To say that women were equal to men was not to say that women were men. That too seems elementary but was easily forgotten amid the rhetoric of time-honored usages about where a woman’s place was. It is impossible to sift those usages as to what was “natural” to women and what was imposed. Beyond the biological facts of women menstruating, giving birth, and suckling children, every behavior attributed as somehow uniquely female may not be uniquely female. The long list of feminine traits that once were held to be particular—vanity, frivolity, impetuosity, and similarly giddy inclinations—turned out, in the sober daylight of modern times, to be social constructs not genetic ones. Men look in mirrors, too, but men have, as it were, controlled the publicity department.

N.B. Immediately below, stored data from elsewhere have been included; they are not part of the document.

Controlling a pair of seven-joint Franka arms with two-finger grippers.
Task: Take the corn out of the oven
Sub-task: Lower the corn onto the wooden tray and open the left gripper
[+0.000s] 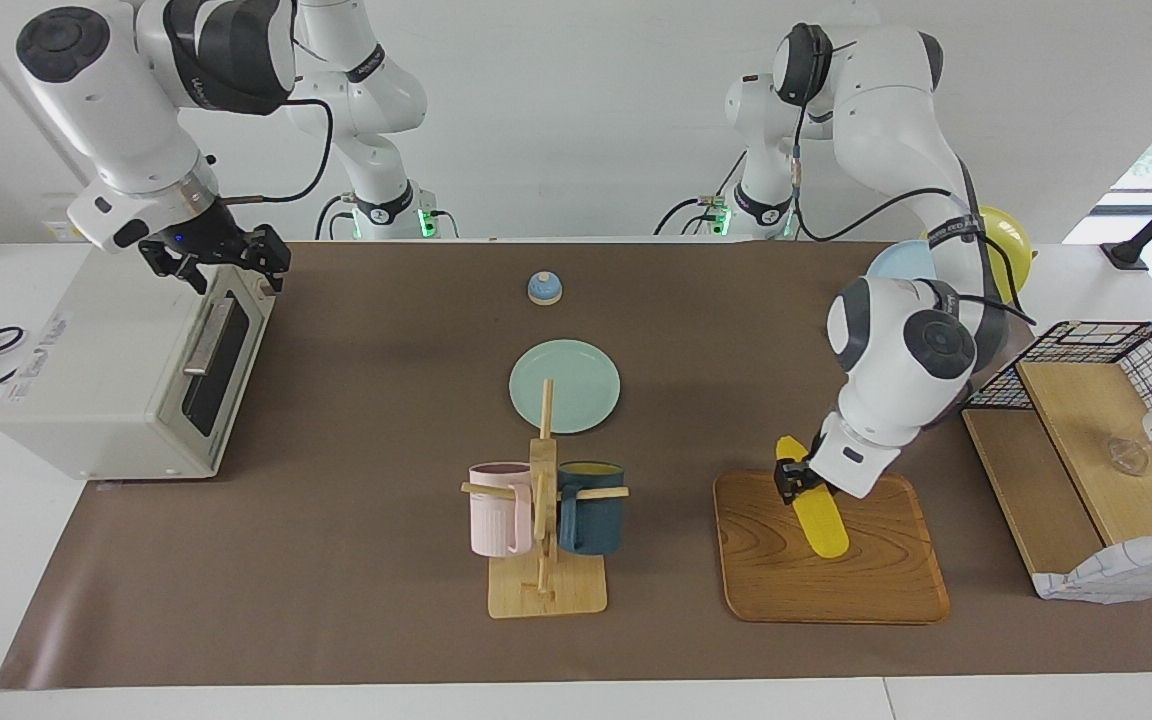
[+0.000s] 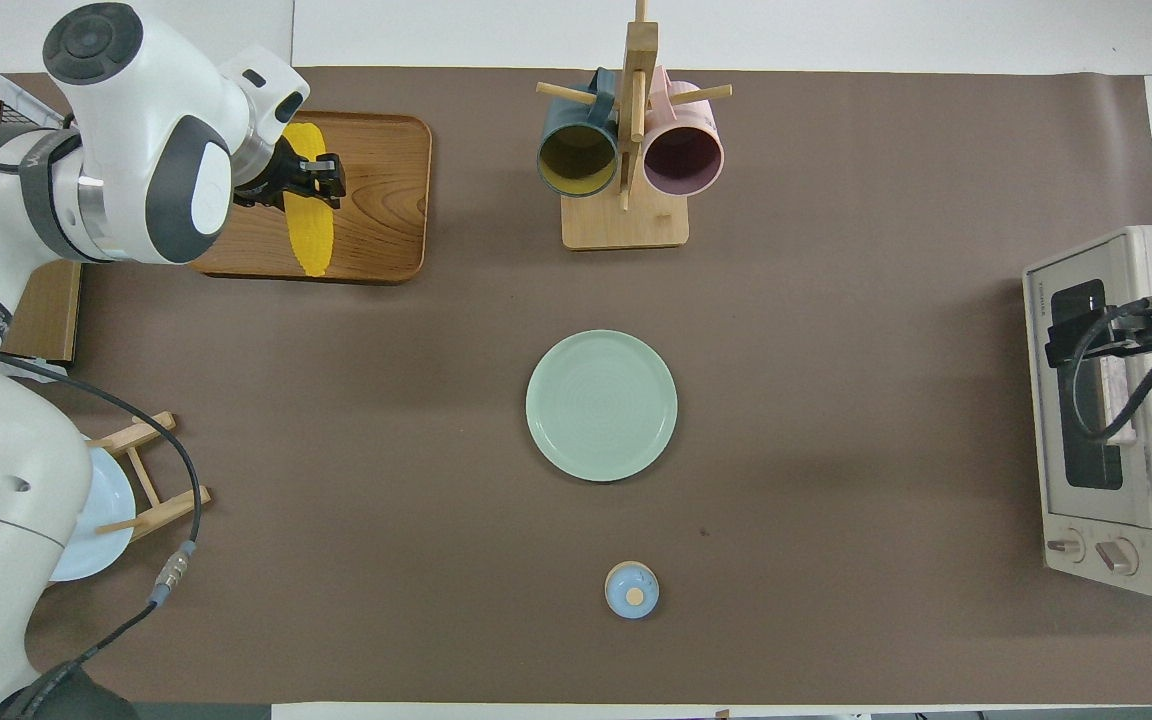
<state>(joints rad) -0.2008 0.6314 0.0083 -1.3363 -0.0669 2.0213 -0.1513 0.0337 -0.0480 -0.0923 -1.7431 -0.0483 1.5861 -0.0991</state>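
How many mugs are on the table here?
2. A pink mug and a dark blue mug hang on either side of the wooden mug tree, beside the wooden tray. No other mugs show in either view.

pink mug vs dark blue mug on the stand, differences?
The pink mug is pale pink inside and out; the dark blue mug is navy outside with a yellowish interior. The pink mug hangs on the mug stand toward the right arm's end of the table, the dark blue mug toward the left arm's. Both hang by their handles from pegs and look alike in size and shape.
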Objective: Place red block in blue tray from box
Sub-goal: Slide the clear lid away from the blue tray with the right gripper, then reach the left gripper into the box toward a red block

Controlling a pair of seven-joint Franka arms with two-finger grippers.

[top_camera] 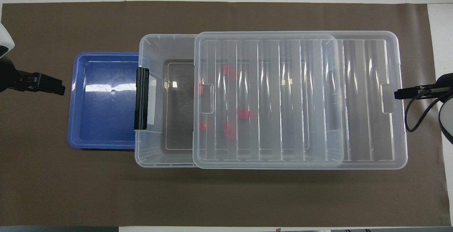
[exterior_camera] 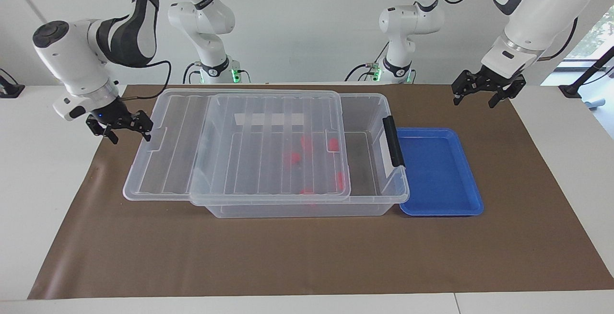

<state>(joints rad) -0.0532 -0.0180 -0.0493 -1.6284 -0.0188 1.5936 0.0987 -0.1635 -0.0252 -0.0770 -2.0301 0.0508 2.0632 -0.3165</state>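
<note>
The box (exterior_camera: 297, 211) is a clear bin in the middle of the brown mat. Its ribbed lid (exterior_camera: 168, 160) lies on it, slid toward the right arm's end, so the end by the black latch (exterior_camera: 393, 141) is uncovered. Several red blocks (exterior_camera: 292, 158) lie on the box floor under the lid; they also show in the overhead view (top_camera: 243, 114). The blue tray (exterior_camera: 439, 170) lies empty beside the box's latch end. My left gripper (exterior_camera: 482, 96) hangs open over the mat beside the tray. My right gripper (exterior_camera: 128, 129) is open and low, next to the lid's overhanging edge.
The brown mat (exterior_camera: 288, 266) covers most of the white table. The strip of mat farther from the robots than the box is bare. Two more arm bases (exterior_camera: 216, 67) stand at the robots' edge.
</note>
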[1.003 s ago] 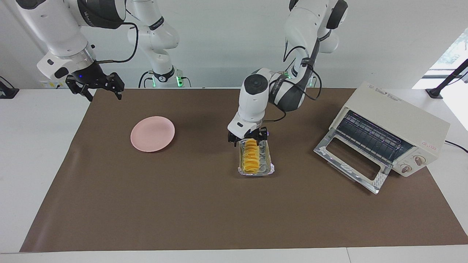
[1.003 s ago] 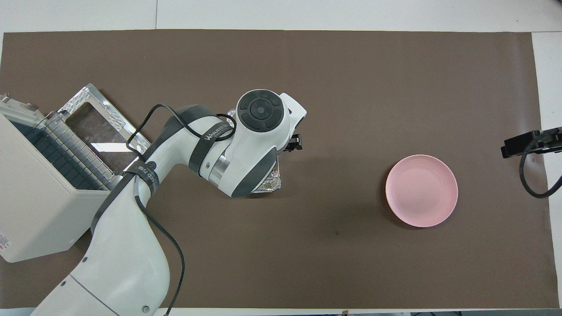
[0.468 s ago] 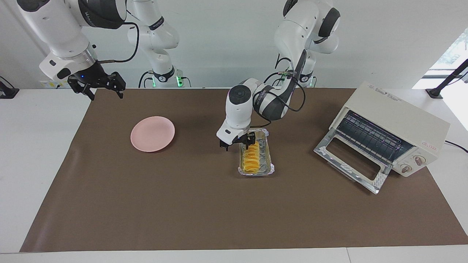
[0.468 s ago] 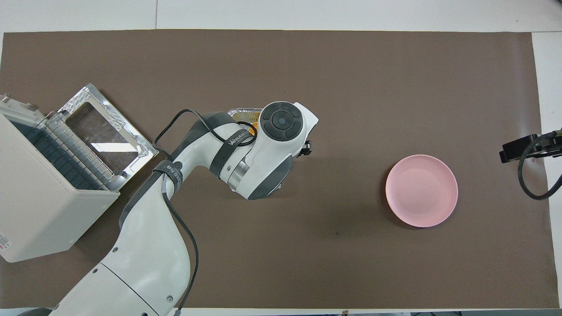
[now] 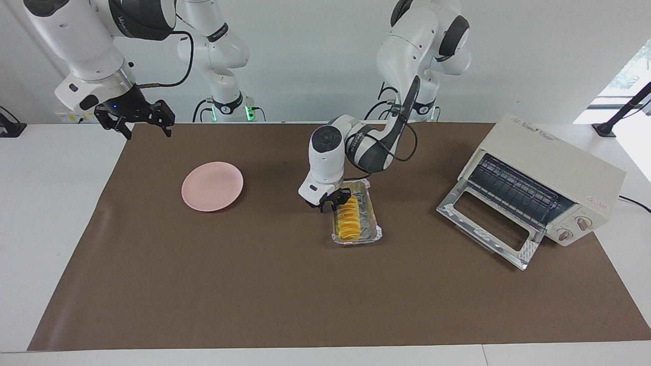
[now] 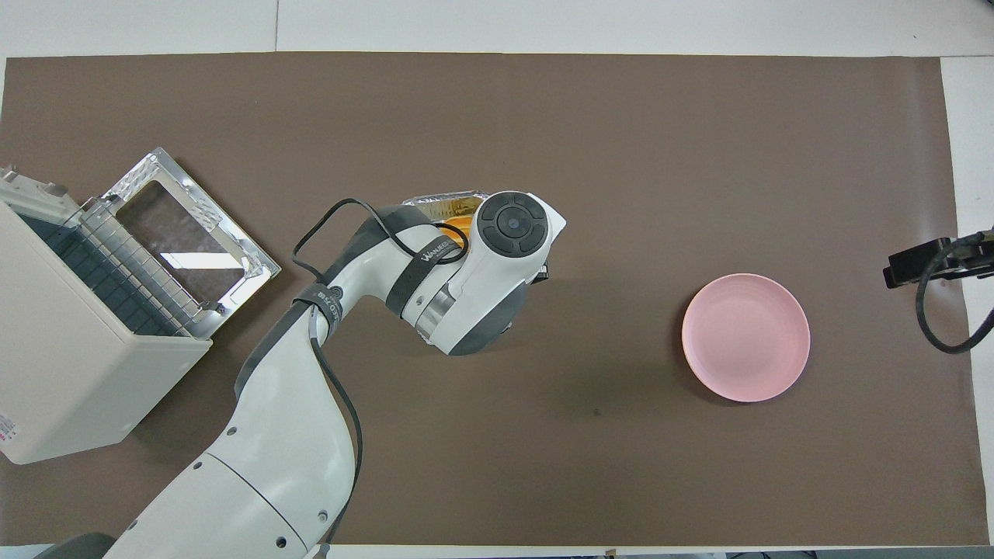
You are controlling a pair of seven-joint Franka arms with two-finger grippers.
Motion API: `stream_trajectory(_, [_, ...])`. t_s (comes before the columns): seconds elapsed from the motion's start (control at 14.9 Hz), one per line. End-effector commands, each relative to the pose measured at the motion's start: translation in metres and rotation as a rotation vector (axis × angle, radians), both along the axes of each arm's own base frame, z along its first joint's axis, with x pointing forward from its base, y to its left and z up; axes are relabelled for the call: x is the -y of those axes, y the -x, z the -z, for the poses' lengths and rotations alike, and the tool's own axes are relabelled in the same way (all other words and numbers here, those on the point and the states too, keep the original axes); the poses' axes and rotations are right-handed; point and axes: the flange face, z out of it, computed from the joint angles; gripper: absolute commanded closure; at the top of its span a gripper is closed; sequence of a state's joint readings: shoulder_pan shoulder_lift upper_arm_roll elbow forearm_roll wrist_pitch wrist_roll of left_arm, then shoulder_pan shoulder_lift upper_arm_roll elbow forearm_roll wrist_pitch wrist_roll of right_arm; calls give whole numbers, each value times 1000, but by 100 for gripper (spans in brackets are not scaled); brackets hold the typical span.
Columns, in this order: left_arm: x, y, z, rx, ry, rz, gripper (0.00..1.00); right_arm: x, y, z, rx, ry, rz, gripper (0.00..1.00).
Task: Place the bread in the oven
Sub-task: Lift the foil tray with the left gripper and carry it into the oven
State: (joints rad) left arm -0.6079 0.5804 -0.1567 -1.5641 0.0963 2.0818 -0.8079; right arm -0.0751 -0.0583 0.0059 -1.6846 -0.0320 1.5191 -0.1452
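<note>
The open oven (image 5: 539, 183) stands at the left arm's end of the table, well apart from the foil tray (image 5: 375, 223) where the bread (image 5: 349, 221) lies lengthwise toward the robots, the left gripper (image 5: 328, 202) closing at its nearer end, grip unconfirmed; the right gripper (image 5: 136, 119) waits open.

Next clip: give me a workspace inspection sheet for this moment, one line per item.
Surface: brown mat on white table.
Job's things: bread in foil tray; oven, door down.
Clutter: pink plate, toward the right arm's end.
Grippers: left gripper at the tray's rim nearest the robots; grip unclear. Right gripper open, waiting over the mat's edge.
Cables: black cable looped on the left arm.
Surroundings: white wall.
</note>
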Motion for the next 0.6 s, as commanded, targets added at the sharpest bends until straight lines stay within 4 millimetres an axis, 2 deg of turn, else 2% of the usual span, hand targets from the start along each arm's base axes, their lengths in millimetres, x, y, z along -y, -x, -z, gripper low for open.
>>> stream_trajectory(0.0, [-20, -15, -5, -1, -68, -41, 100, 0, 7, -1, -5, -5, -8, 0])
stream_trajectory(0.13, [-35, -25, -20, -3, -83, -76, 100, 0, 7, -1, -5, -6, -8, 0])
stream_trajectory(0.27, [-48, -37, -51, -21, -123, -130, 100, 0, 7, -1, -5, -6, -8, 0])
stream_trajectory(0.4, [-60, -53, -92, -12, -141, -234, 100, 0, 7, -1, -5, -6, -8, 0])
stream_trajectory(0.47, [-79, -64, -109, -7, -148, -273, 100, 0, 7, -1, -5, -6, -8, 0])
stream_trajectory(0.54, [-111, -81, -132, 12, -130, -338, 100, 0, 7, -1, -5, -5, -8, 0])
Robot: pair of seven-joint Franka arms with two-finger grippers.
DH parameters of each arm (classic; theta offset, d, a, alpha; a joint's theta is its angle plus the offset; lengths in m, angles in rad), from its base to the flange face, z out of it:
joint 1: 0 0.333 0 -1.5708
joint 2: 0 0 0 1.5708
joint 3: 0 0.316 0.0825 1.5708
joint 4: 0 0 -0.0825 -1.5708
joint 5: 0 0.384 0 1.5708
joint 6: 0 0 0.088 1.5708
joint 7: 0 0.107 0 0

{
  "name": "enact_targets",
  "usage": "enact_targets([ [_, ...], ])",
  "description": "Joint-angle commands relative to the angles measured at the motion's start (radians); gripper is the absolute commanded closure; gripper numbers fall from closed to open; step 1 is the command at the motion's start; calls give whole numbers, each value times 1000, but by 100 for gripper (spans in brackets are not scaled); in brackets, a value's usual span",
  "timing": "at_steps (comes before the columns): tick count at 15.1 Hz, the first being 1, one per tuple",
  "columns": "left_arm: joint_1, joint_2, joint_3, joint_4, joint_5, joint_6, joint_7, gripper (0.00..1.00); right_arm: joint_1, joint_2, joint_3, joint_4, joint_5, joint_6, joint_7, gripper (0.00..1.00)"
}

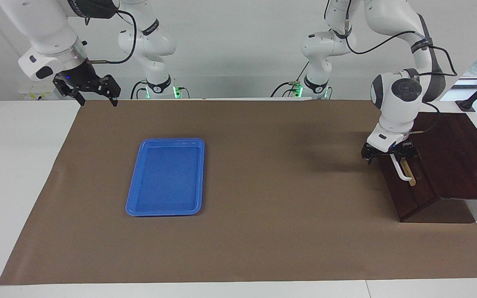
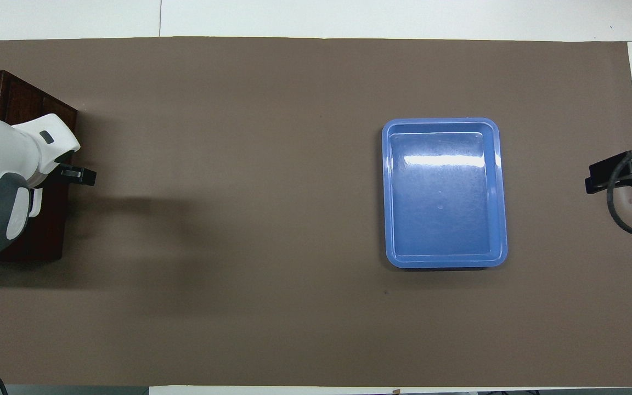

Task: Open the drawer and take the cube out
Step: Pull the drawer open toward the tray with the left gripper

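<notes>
A blue tray (image 1: 165,177) lies flat on the brown mat (image 1: 263,231)

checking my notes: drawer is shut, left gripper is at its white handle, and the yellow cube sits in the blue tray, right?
One thing is off: the blue tray is empty in the overhead view, and no cube shows anywhere. The drawer is shut, with the left gripper at its white handle.

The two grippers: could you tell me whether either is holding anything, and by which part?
Nothing is held. The left gripper stands open at the drawer's white handle; the right gripper waits open in the air.
</notes>
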Motion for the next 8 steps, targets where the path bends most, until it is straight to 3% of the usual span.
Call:
enact_targets([
  [1, 9, -6, -6, -31, 20, 42, 9, 0, 1, -11, -5, -8, 7, 0, -23, 0],
  [8, -60, -7, -9, -31, 18, 11, 3, 0, 1, -11, -5, -8, 7, 0, -23, 0],
])
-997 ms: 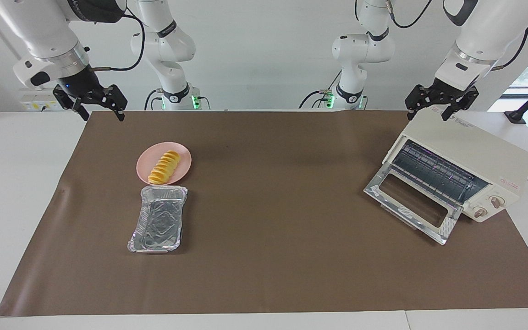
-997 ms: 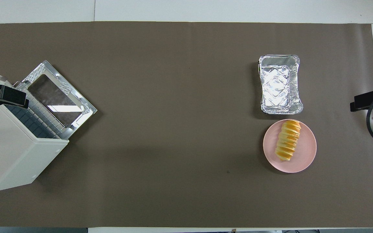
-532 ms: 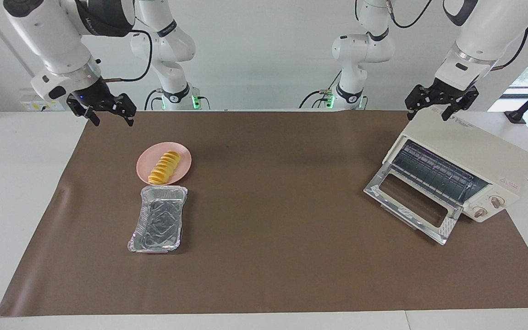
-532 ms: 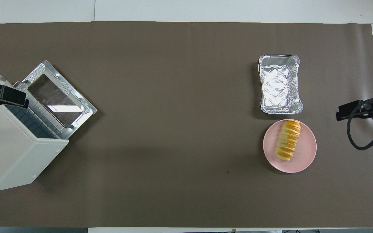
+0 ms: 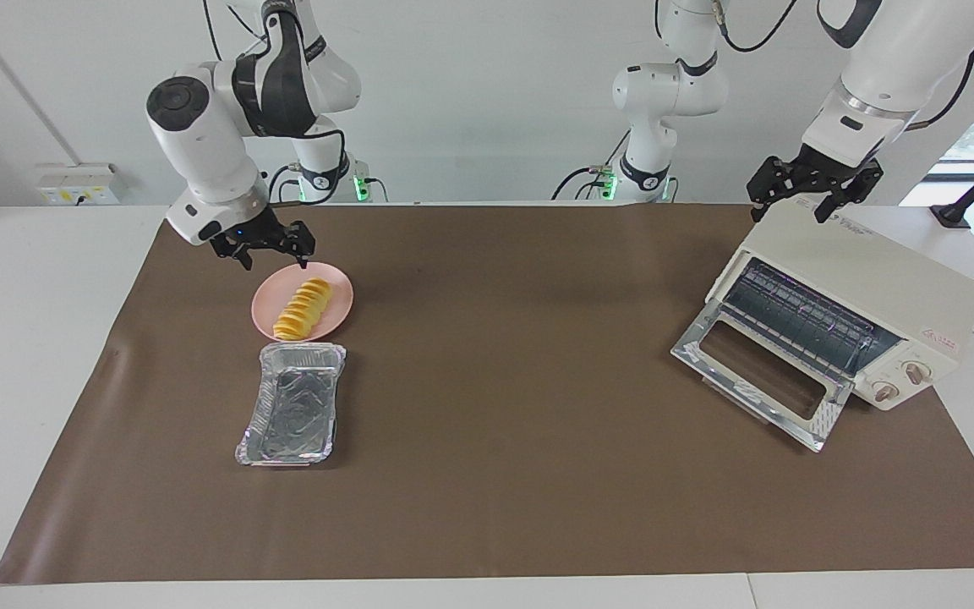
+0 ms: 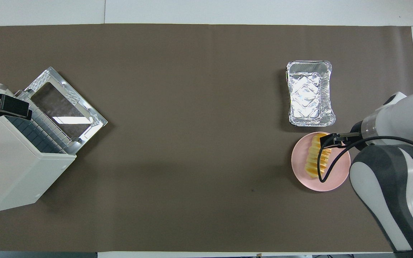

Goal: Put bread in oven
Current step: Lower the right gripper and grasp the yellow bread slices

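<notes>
The yellow-orange ridged bread [image 5: 303, 308] lies on a round pink plate [image 5: 337, 320] toward the right arm's end of the table; in the overhead view the bread [image 6: 315, 159] is partly covered by the arm's cable. My right gripper [image 5: 271, 251] is open and empty, up in the air over the plate's edge nearest the robots; it also shows in the overhead view [image 6: 332, 138]. The cream-white oven [image 5: 884, 275] stands at the left arm's end with its glass door [image 5: 762, 376] dropped open and its rack showing. My left gripper [image 5: 801, 203] waits open over the oven's top.
A crinkled silver foil tray [image 5: 292, 404] lies right beside the plate, farther from the robots. A brown mat [image 5: 521, 440] covers the table. In the overhead view the oven [image 6: 9, 172] and its open door [image 6: 63, 104] take up the left arm's end.
My right arm has swung from the mat's corner toward the plate and lowered; its gripper is now over the plate's near edge. The left arm, bread and oven have not moved.
</notes>
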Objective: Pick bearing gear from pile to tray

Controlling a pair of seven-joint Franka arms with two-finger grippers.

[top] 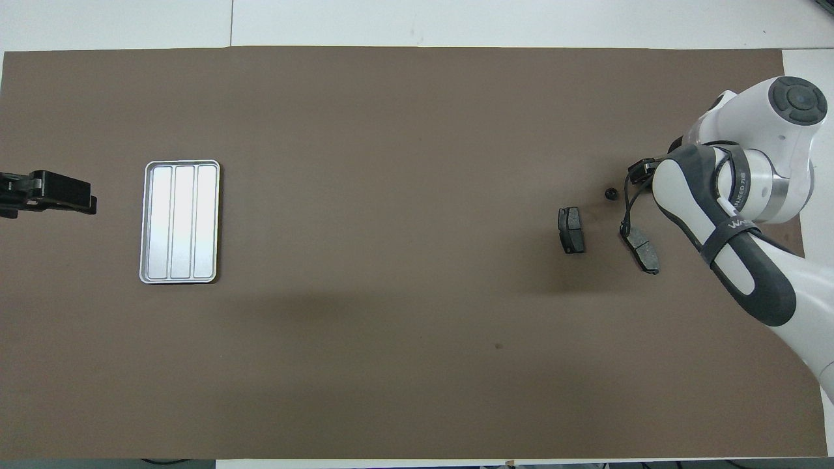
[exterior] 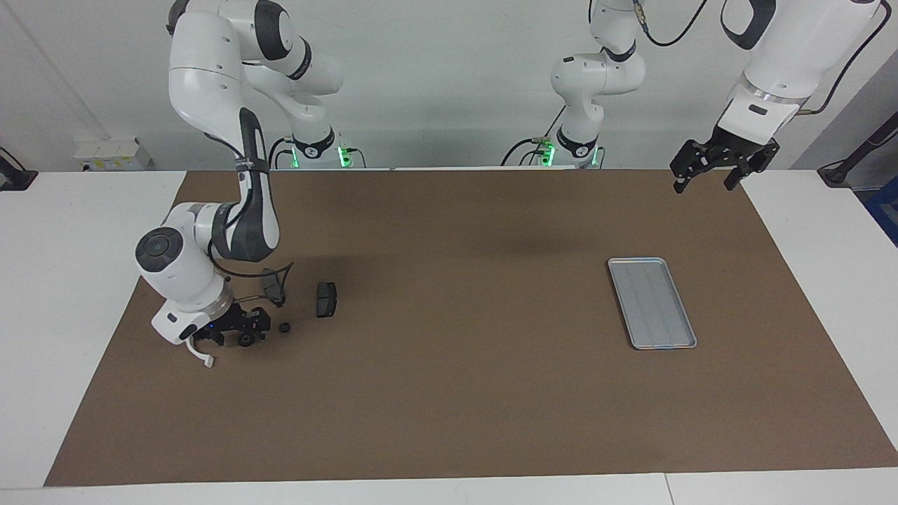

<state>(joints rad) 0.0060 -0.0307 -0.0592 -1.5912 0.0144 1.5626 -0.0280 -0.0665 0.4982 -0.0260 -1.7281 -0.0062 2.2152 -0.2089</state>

Though the achievements that feminism wrought were noticeable and, indeed, stunning when one looked at the history of oppression, indifference, contempt, harassment, and ridicule that women faced, the role of women throughout the world continued to reflect the fact that women lived in a world they did not make. Patriarchy, that large abstraction, was not abstract at all. Patriarchy, too, was like water but of a different sort, a primal flood that covered the earth and remained in every crevice of existence. Over that flood brooded a warlord, a god, a king, a priest, in all cases, a male omnipotence that created something from nothing. He pronounced it to his liking—what else would he say?
Brute power is a dismal but compelling story. How the power compels has made the difference. On one side, resides the magnetism of energy, the sexual charge that animates life. On the other, is pitiless force that men use to subdue, command, control, and turn women into chattel. There means rape and the story of women who have given birth to a child conceived in violence. The Greeks acknowledged that story as a matter of life and myth. In the beginning was the unspeakable that issued into art and poetry. As Yeats wrote in “Leda and the Swan”: “Did she put on his knowledge with his power / Before the indifferent beak could let her drop?” Beyond that unanswerable question, the Greeks, to their credit, recognized the pathos that went with power.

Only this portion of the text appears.